Produce word for word the lines of the data below running from the one that has "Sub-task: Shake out" to the one that has "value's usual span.", inclusive, and no others.

━━━━━ Record excerpts ━━━━━

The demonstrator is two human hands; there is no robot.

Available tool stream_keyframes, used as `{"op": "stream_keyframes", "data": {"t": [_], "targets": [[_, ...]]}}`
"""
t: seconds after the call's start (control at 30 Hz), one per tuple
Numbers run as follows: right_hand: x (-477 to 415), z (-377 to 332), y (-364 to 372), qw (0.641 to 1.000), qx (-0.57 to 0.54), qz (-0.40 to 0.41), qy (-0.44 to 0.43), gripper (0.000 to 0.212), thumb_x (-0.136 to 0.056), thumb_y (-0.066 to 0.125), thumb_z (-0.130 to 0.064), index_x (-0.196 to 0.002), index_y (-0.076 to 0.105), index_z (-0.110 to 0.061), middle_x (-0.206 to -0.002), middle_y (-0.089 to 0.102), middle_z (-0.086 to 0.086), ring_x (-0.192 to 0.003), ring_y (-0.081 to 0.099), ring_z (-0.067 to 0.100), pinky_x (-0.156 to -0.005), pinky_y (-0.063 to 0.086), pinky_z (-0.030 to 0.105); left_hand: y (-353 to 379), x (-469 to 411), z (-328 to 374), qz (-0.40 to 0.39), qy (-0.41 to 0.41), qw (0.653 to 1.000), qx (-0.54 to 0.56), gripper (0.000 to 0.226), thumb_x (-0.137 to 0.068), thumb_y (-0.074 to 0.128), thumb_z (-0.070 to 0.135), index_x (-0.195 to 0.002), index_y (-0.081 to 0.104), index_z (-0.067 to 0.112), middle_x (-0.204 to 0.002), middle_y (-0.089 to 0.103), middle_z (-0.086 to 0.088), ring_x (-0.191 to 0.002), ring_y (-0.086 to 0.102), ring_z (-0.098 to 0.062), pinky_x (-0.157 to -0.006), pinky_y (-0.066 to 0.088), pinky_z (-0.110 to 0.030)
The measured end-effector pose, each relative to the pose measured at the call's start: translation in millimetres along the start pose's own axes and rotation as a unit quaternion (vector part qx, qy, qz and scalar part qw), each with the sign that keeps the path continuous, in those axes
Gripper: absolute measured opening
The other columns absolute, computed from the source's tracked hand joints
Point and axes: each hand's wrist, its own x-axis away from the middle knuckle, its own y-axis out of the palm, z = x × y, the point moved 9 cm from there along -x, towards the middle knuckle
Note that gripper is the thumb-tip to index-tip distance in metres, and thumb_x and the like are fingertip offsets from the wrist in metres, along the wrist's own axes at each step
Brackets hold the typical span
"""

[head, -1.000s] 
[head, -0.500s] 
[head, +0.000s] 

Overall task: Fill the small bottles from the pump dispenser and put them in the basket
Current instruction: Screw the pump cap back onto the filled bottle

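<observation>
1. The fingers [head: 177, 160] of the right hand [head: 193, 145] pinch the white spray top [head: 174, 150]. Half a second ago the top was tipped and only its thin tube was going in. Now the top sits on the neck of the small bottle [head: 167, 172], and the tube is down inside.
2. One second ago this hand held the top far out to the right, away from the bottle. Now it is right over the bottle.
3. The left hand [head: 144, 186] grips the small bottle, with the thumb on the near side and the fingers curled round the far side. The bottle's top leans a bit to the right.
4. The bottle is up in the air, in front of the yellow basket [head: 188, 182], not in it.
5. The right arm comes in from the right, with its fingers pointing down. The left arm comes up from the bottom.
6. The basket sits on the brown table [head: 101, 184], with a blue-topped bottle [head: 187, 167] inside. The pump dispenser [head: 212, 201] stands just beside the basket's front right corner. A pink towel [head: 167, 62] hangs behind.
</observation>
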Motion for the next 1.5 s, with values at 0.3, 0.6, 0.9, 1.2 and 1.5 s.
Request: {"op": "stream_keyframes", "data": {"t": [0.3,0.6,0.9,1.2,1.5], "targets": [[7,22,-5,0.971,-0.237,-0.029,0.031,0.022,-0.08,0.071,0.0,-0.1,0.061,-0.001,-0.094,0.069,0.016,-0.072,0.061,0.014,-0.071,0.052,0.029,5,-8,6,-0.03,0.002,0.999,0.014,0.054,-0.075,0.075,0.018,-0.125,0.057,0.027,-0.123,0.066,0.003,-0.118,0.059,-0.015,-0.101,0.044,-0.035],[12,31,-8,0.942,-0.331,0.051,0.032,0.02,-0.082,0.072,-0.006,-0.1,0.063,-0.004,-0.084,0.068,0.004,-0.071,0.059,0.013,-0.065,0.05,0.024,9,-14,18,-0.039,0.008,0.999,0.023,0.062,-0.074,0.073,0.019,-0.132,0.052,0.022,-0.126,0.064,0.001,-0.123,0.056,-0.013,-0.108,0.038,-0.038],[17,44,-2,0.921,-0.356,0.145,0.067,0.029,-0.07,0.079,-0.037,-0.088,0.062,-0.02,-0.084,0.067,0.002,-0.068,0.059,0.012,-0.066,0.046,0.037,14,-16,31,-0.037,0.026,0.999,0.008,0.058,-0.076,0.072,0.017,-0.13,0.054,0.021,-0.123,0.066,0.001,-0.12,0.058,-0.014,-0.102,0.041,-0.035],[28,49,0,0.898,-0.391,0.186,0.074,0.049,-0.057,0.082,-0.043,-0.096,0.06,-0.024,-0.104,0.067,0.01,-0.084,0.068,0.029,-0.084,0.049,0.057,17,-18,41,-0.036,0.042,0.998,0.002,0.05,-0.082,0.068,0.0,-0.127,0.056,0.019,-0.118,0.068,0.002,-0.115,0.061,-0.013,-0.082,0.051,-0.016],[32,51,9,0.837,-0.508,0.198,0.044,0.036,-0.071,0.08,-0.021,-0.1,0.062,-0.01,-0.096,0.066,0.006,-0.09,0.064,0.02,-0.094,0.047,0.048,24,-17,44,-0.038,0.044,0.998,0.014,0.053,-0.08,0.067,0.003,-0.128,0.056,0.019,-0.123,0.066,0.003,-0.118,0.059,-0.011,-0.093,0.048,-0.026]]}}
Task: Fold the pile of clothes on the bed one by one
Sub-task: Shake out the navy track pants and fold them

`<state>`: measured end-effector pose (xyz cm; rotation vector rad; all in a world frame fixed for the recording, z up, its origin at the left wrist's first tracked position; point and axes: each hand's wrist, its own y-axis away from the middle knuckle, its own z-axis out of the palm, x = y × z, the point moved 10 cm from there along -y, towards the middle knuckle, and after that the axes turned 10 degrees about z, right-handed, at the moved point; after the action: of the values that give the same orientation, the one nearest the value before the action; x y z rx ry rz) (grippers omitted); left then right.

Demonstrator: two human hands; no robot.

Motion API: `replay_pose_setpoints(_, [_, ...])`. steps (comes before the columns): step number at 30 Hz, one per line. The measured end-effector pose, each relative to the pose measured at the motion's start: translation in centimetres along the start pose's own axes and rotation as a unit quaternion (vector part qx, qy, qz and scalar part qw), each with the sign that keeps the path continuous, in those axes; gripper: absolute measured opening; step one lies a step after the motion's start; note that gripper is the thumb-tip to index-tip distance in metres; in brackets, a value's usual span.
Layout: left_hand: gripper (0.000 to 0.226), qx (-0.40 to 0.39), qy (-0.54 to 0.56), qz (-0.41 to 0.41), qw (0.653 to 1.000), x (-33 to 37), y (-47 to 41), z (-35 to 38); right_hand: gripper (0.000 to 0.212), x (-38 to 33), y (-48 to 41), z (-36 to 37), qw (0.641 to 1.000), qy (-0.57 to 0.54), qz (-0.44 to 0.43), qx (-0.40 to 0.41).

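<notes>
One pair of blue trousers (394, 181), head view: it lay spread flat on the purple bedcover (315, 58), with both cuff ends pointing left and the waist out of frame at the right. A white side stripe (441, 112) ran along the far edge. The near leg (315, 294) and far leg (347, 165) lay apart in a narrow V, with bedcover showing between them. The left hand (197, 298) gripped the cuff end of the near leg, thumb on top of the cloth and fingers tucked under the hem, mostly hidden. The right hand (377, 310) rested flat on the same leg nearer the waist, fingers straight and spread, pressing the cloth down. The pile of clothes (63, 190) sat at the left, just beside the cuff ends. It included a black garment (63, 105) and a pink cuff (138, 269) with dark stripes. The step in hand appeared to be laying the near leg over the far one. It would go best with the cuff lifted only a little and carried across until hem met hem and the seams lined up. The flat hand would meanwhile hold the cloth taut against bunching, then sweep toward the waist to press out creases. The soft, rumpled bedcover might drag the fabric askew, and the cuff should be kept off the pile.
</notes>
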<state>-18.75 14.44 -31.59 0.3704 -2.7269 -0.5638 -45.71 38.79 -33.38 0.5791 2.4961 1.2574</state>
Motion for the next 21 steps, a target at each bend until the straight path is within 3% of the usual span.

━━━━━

_Task result_
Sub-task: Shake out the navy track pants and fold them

`<state>`: measured end-effector pose (xyz cm; rotation vector rad; all in a world frame fixed for the recording, z up, its origin at the left wrist's first tracked position; point and axes: each hand's wrist, its own y-axis away from the middle knuckle, its own z-axis out of the palm, x = y × z, the point moved 10 cm from there along -y, towards the middle knuckle, and after that the axes turned 10 degrees about z, right-handed, at the moved point; after the action: of the values that give the same orientation, the one nearest the value before the action; x y z rx ry rz) (grippers omitted); left then right.

Demonstrator: two human hands; no robot.

Motion API: `replay_pose_setpoints(_, [_, ...])`. steps (comes before the columns): step number at 30 Hz, one per line. The measured end-effector pose, each relative to the pose measured at the motion's start: translation in centimetres along the start pose's own axes and rotation as a unit quaternion (vector part qx, qy, qz and scalar part qw), each with the sign that keeps the path continuous, in those axes; gripper: absolute measured opening; step one lies a step after the motion's start; note that gripper is the thumb-tip to index-tip distance in metres; in brackets, a value's usual span.

The exercise requires nothing more than what has been given.